Russian forces have withdrawn west of the Dnipro River, the river that divides the province, but they still control the east. A barrage of near-constant fire just a few kilometers away and the danger of leftover mines have left many Ukrainians too scared to venture outside. Fear cast a shadow over their army’s strategic victory.

However, residents have gradually returned to Kalynivske, preferring to live without basic services, dependent on humanitarian aid and under constant threat of bombardment rather than displaced people elsewhere. on their country. They say the stay is an act of defiance of Russia’s relentless attacks aimed at making the region uninhabitable.

“This territory is liberated. I feel it,” Trofimenko said. “Before, there were no people on the street. They are empty. Some people have been evacuated. Some people hide in their homes.”

“Now when you go out into the street, you see happy people walking around,” she said.

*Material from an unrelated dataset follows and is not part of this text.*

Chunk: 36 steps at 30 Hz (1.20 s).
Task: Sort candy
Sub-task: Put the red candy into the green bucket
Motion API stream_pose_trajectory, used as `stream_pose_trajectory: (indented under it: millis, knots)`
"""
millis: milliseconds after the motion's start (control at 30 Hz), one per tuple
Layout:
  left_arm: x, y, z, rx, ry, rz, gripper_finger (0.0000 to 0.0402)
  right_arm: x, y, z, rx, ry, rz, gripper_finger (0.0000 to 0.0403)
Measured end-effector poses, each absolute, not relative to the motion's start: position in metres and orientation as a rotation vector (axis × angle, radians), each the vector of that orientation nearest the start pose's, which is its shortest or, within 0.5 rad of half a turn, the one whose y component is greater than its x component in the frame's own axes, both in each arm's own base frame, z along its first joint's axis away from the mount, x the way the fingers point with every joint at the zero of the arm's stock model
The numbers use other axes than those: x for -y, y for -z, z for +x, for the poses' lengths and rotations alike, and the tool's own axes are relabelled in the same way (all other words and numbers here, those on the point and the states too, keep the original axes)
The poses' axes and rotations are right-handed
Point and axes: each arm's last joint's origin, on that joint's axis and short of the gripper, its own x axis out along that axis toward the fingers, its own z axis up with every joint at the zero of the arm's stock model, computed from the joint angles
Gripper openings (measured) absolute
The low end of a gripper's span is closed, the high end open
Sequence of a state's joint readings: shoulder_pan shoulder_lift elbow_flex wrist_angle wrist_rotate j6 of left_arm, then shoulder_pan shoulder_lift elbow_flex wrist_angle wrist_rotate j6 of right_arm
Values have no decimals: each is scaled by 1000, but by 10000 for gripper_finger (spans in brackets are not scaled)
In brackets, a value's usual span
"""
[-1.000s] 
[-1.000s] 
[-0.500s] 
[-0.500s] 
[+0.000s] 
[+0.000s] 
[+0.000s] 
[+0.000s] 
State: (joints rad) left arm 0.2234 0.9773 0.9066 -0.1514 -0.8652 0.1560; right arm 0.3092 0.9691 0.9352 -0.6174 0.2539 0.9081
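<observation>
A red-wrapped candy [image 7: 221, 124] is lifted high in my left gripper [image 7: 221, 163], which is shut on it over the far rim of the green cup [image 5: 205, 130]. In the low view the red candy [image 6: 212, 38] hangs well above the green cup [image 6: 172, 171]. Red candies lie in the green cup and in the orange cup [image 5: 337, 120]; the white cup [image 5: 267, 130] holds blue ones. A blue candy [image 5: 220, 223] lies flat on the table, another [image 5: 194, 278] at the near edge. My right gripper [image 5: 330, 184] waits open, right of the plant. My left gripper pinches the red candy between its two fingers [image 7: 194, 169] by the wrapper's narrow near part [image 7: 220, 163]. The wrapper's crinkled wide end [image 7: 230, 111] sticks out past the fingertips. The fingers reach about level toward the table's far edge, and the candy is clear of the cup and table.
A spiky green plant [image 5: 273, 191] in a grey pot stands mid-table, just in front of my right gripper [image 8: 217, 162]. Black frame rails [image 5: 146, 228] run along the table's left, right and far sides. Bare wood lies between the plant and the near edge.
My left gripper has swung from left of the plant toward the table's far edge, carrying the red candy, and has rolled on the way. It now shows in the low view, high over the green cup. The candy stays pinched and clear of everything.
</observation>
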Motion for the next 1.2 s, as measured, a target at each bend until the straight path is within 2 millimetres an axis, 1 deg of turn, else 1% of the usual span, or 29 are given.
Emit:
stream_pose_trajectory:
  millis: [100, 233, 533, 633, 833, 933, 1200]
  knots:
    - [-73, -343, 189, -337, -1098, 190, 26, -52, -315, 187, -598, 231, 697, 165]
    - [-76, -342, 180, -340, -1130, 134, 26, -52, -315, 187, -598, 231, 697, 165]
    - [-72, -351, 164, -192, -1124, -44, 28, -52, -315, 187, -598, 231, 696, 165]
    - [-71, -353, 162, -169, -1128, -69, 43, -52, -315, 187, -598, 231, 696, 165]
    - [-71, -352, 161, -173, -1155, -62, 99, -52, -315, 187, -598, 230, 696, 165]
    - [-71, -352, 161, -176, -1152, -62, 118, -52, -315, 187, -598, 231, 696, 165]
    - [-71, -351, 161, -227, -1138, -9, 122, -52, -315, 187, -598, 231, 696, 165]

Russian forces captured Kherson Province in the early days of the war. The majority of Kalynivske’s nearly 1,000 inhabitants remained in their homes during the occupation. Most are too sick or old to leave. Others have no means of escape.

The Russians had left empty ammunition crates, trenches and tents in their rapid retreat. A man’s coat and underwear hung from a bare tree branch.

And with the Russians launching raids to regain lost ground in Kherson, it was sometimes hard for the people to feel the occupying forces had left.

“I was very scared,” said Trofimenko. “Sometimes I even scream. I’m very, very scared. And I’m worried about us being peeled again [the fighting] To start over. This is the most terrible thing that exists.”

Village deprivation is reflected across Kherson, from the eponymous provincial capital to the constellation of villages divided by the farmland that surrounds them.

The Ukrainian army recaptured the territory west of the Dnipro River in November counterattack. It has been called one of Ukraine’s greatest victories in the war, now in its 12th month.